In each of these three categories, we identify a set of dimensions that help define them more tangibly. Combining each dimension together holistically constitutes a system that can earn your trust.
When it comes to evaluating the trustworthiness of AI systems, we look at multiple facets of performance. They all serve to answer the question, “How well can my model make predictions based on data?” In performance, the trust dimensions are the following:
- Data quality — the performance of any machine learning model is intimately tied to the data it was trained on and validated against. So, we ask, what recommendations and assessments can you use to verify the origin and quality of the data used? How can identifying gaps or discrepancies in the training data help you build a more trustworthy model?
- Accuracy — this refers to a subset of model performance indicators that measure a model’s aggregated errors in different ways. It’s multidimensional, so to understand accuracy holistically, you need to evaluate it through multiple tools and visualizations.
- Speed — for model performance, speed refers to the time it takes to use a model to score a prediction. The speed of model scoring directly impacts how you can use it in a business process. How large is the data set? How often is the process run, monthly or daily? How quickly is a prediction required? All of these variables play a role in determining the prioritization of speed and accuracy.
- Robustness and stability — how do you ensure that your model will behave in consistent and predictable ways when confronted with changes or messiness in your data?

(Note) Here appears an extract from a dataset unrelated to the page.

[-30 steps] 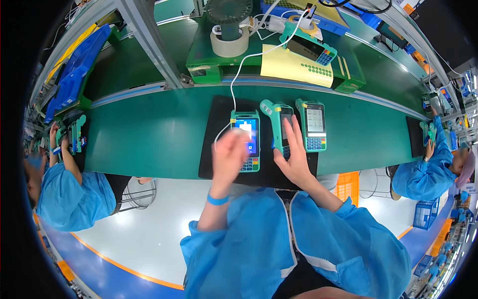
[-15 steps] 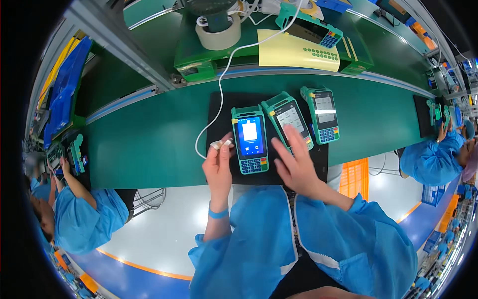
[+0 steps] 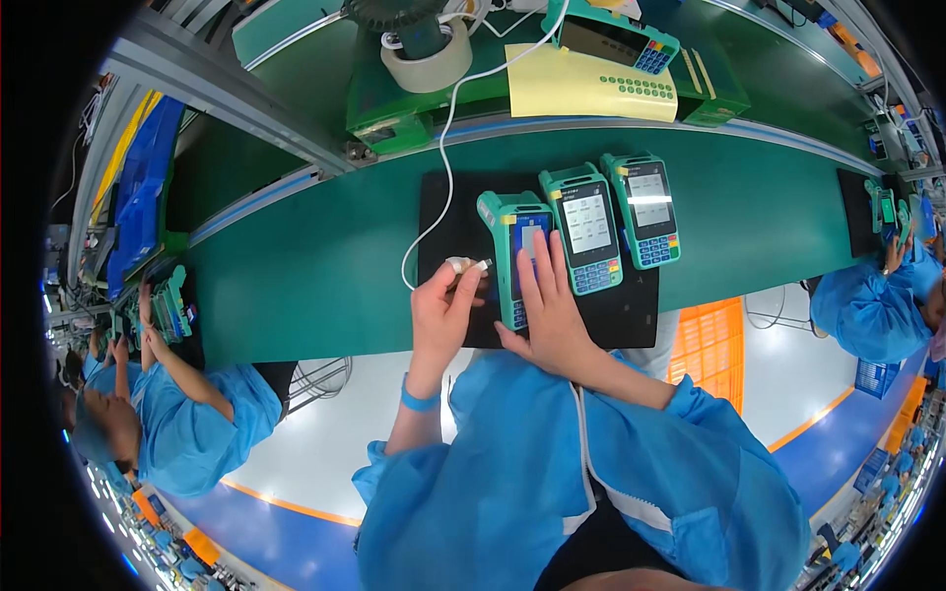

Testing your model to assess its reproducibility, stability, and robustness forms an essential part of its overall evaluation.
Best practices around the operation of a system (the software and people that interact with a model) are as pivotal to its trustworthiness as the design of the model itself. In operations, these are the dimensions of trust:
- Compliance — there are generally three domains in which model risk management and regulatory compliance must be established: model development, implementation, and use. Robust documentation throughout the end- to-end modeling workflow is one of the strongest enablers of compliance.
- Security — large amounts of sensitive data are analyzed or transmitted with AI systems. Independent and international standards, such as ISO 27001, exist to verify an information security management system’s operation.
- Humility — an AI prediction is fundamentally probabilistic. Therefore, not all model predictions are made with the same level of confidence. Recognizing and admitting uncertainty is a major step in establishing trust.
- Governance and monitoring — governance in AI is the formal infrastructure of managing human-machine interaction. To earn trust, it is critical that a clear system of monitoring, accountability, and redundancy be in place, including the joint oversight and collaboration of your information technology specialists, data scientists, and business users.
- Business rules — knowing when and how a business should use an AI model and outputting information around model confidence can also contribute to trustworthiness.
AI systems and the data they use can have an impact all over the world. It’s important that they reflect the values of multiple stakeholders with different perspectives. The dimensions of trust in ethics are:
- Privacy — individual privacy is a fundamental right, but it is also complicated by the use and exchange of data. The first step is understanding what kind of data may be defined as personally identifiable information (PII). Best practices in information security must be embraced and incorporated into any system.
- Bias and fairness — it starts with understanding what it means for an AI model to be biased. Next is understanding where that bias came from. The largest source of bias in an AI system is the data it was trained on. Machine learning learns from data, but that data comes from us, our decisions and systems. Then understanding how to measure the bias becomes important and, ultimately, enables opportunities to mitigate issues of bias uncovered.
- Explainability and transparency — how can these two linked properties facilitate the creation of a shared understanding between machine and human decision-makers? Explainability is one of the most intuitively powerful ways to build trust between a user and a model. Being able to interpret how the model works and makes decisions is a major asset to your final evaluation.
- Impact — when you are evaluating the real value that machine learning adds to a use case, an impact assessment is a powerful tool for your organization to use. It can reveal the true impact that a model has on your organization and on the individuals affected by it.
There is no universally agreed-upon ethical standard that can anticipate and head off every issue the development and use of an AI system may entail. But, with forethought and an understanding of the dimensions of trust (accuracy, robustness and stability, security, privacy, governance, humility, bias and fairness, explainability, and more), AI systems that reflect our values and deserve our trust are possible.